WHAT YOU NEED TO DO
Take the data below and repeat it exactly.

GIVEN DATA
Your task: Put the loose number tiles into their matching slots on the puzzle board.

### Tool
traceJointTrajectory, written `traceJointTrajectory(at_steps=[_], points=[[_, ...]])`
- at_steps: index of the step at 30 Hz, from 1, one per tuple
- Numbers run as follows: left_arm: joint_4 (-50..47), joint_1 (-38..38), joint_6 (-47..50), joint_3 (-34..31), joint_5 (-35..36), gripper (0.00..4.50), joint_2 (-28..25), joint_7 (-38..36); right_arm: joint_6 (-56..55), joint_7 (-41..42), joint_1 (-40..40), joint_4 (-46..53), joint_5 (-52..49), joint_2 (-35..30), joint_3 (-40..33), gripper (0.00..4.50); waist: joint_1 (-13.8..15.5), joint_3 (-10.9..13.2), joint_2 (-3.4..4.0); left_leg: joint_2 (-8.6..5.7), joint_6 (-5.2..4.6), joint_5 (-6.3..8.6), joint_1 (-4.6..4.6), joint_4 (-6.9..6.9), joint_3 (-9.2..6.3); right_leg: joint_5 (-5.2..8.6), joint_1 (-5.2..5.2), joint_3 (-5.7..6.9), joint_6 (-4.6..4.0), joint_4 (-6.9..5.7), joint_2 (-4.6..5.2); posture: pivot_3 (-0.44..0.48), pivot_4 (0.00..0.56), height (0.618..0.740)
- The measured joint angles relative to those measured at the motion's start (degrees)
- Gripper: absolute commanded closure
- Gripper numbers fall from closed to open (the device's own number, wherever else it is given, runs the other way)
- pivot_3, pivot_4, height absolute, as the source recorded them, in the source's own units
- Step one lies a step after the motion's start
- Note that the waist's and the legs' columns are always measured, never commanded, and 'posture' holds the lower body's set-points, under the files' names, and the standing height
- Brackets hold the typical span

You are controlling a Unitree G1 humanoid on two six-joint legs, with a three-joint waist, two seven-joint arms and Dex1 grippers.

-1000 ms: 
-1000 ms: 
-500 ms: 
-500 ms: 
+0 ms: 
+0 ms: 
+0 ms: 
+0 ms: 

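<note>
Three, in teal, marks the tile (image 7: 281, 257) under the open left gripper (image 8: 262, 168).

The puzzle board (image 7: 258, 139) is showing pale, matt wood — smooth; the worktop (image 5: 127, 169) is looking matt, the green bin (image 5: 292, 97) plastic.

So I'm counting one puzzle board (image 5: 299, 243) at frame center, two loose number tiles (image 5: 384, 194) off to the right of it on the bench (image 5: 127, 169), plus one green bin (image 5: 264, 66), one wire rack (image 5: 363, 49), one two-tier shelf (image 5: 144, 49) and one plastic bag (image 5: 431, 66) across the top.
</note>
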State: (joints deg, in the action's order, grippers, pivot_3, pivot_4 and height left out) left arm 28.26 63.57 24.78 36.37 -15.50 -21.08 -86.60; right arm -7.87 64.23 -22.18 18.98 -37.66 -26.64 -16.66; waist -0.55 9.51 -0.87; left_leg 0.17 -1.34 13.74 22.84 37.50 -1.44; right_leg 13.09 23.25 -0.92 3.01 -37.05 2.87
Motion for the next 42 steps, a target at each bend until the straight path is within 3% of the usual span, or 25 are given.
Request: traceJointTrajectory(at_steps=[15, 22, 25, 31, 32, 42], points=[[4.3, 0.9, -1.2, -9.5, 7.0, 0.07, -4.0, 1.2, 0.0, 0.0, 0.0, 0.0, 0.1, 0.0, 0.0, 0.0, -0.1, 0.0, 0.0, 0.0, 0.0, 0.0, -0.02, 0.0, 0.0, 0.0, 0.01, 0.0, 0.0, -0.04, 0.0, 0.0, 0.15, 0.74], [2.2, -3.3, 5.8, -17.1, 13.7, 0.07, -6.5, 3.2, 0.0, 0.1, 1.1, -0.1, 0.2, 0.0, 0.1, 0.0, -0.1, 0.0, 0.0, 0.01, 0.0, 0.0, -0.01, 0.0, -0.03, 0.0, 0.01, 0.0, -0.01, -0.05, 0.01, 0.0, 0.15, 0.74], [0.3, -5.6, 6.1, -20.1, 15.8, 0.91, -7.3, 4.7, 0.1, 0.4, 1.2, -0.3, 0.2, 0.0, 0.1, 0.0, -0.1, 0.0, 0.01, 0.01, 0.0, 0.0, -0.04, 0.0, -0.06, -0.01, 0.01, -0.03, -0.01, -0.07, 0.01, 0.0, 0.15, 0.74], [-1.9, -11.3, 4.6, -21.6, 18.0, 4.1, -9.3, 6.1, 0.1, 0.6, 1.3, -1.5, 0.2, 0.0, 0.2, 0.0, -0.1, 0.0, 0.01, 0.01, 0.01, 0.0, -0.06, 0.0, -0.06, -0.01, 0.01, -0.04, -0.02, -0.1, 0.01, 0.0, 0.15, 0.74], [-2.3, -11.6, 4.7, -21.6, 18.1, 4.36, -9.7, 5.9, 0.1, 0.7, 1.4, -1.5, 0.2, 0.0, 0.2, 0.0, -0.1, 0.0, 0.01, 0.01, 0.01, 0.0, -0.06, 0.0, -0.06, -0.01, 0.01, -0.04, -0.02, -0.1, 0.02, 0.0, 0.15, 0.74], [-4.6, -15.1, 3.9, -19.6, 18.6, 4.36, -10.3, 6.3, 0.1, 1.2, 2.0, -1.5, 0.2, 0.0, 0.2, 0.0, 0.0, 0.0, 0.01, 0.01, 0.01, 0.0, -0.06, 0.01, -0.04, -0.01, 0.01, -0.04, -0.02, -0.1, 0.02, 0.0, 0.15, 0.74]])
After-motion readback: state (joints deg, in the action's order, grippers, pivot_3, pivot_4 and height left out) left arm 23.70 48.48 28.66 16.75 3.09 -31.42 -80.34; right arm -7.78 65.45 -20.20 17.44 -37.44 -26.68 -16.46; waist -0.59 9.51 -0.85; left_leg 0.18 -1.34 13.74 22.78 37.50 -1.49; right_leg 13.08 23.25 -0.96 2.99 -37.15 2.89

RESULT OF THIS EXERCISE
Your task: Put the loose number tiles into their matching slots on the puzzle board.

### Tool
traceJointTrajectory, written `traceJointTrajectory(at_steps=[_], points=[[_, ...]])`
- at_steps: index of the step at 30 Hz, from 1, one per tuple
- Numbers run as follows: left_arm: joint_4 (-50..47), joint_1 (-38..38), joint_6 (-47..50), joint_3 (-34..31), joint_5 (-35..36), gripper (0.00..4.50), joint_2 (-28..25), joint_7 (-38..36); right_arm: joint_6 (-56..55), joint_7 (-41..42), joint_1 (-40..40), joint_4 (-46..53), joint_5 (-52..49), joint_2 (-35..30), joint_3 (-40..33), gripper (0.00..4.50); waist: joint_1 (-13.8..15.5), joint_3 (-10.9..13.2), joint_2 (-3.4..4.0); left_leg: joint_2 (-8.6..5.7), joint_6 (-5.2..4.6), joint_5 (-6.3..8.6), joint_1 (-4.6..4.6), joint_4 (-6.9..6.9), joint_3 (-9.2..6.3); right_leg: joint_5 (-5.2..8.6), joint_1 (-5.2..5.2), joint_3 (-5.7..6.9), joint_6 (-4.6..4.0), joint_4 (-6.9..5.7), joint_2 (-4.6..5.2); posture: pivot_3 (-0.44..0.48), pivot_4 (0.00..0.56), height (0.618..0.740)
- The measured joint angles relative to those measured at the motion's start (degrees)
- Gripper: absolute commanded closure
- Gripper numbers fall from closed to open (the device's own number, wherever else it is given, runs the other way)
- pivot_3, pivot_4, height absolute, as the source recorded them, in the source's own units
- Step one lies a step after the motion's start
- Note that the waist's and the legs' columns are always measured, never commanded, and 'posture' holds the lower body's set-points, under the files' names, and the standing height
- Brackets hold the typical span

You are controlling a Unitree G1 humanoid on two six-joint legs, with a three-joint waist, two seven-joint arms and Dex1 grippers.

-1000 ms: 
-1000 ms: 
-500 ms: 
-500 ms: 
+0 ms: 
+0 ms: 
+0 ms: 
+0 ms: 

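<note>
Three, in teal, marks the tile (image 7: 281, 257) under the open left gripper (image 8: 262, 168).

The puzzle board (image 7: 258, 139) is showing pale, matt wood — smooth; the worktop (image 5: 127, 169) is looking matt, the green bin (image 5: 292, 97) plastic.

So I'm counting one puzzle board (image 5: 299, 243) at frame center, two loose number tiles (image 5: 384, 194) off to the right of it on the bench (image 5: 127, 169), plus one green bin (image 5: 264, 66), one wire rack (image 5: 363, 49), one two-tier shelf (image 5: 144, 49) and one plastic bag (image 5: 431, 66) across the top.
</note>
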State: (joints deg, in the action's order, grippers, pivot_3, pivot_4 and height left out) left arm 28.26 63.57 24.78 36.37 -15.50 -21.08 -86.60; right arm -7.87 64.23 -22.18 18.98 -37.66 -26.64 -16.66; waist -0.55 9.51 -0.87; left_leg 0.17 -1.34 13.74 22.84 37.50 -1.44; right_leg 13.09 23.25 -0.92 3.01 -37.05 2.87
Motion for the next 42 steps, a target at each bend until the straight path is within 3% of the usual span, or 25 are given.
Request: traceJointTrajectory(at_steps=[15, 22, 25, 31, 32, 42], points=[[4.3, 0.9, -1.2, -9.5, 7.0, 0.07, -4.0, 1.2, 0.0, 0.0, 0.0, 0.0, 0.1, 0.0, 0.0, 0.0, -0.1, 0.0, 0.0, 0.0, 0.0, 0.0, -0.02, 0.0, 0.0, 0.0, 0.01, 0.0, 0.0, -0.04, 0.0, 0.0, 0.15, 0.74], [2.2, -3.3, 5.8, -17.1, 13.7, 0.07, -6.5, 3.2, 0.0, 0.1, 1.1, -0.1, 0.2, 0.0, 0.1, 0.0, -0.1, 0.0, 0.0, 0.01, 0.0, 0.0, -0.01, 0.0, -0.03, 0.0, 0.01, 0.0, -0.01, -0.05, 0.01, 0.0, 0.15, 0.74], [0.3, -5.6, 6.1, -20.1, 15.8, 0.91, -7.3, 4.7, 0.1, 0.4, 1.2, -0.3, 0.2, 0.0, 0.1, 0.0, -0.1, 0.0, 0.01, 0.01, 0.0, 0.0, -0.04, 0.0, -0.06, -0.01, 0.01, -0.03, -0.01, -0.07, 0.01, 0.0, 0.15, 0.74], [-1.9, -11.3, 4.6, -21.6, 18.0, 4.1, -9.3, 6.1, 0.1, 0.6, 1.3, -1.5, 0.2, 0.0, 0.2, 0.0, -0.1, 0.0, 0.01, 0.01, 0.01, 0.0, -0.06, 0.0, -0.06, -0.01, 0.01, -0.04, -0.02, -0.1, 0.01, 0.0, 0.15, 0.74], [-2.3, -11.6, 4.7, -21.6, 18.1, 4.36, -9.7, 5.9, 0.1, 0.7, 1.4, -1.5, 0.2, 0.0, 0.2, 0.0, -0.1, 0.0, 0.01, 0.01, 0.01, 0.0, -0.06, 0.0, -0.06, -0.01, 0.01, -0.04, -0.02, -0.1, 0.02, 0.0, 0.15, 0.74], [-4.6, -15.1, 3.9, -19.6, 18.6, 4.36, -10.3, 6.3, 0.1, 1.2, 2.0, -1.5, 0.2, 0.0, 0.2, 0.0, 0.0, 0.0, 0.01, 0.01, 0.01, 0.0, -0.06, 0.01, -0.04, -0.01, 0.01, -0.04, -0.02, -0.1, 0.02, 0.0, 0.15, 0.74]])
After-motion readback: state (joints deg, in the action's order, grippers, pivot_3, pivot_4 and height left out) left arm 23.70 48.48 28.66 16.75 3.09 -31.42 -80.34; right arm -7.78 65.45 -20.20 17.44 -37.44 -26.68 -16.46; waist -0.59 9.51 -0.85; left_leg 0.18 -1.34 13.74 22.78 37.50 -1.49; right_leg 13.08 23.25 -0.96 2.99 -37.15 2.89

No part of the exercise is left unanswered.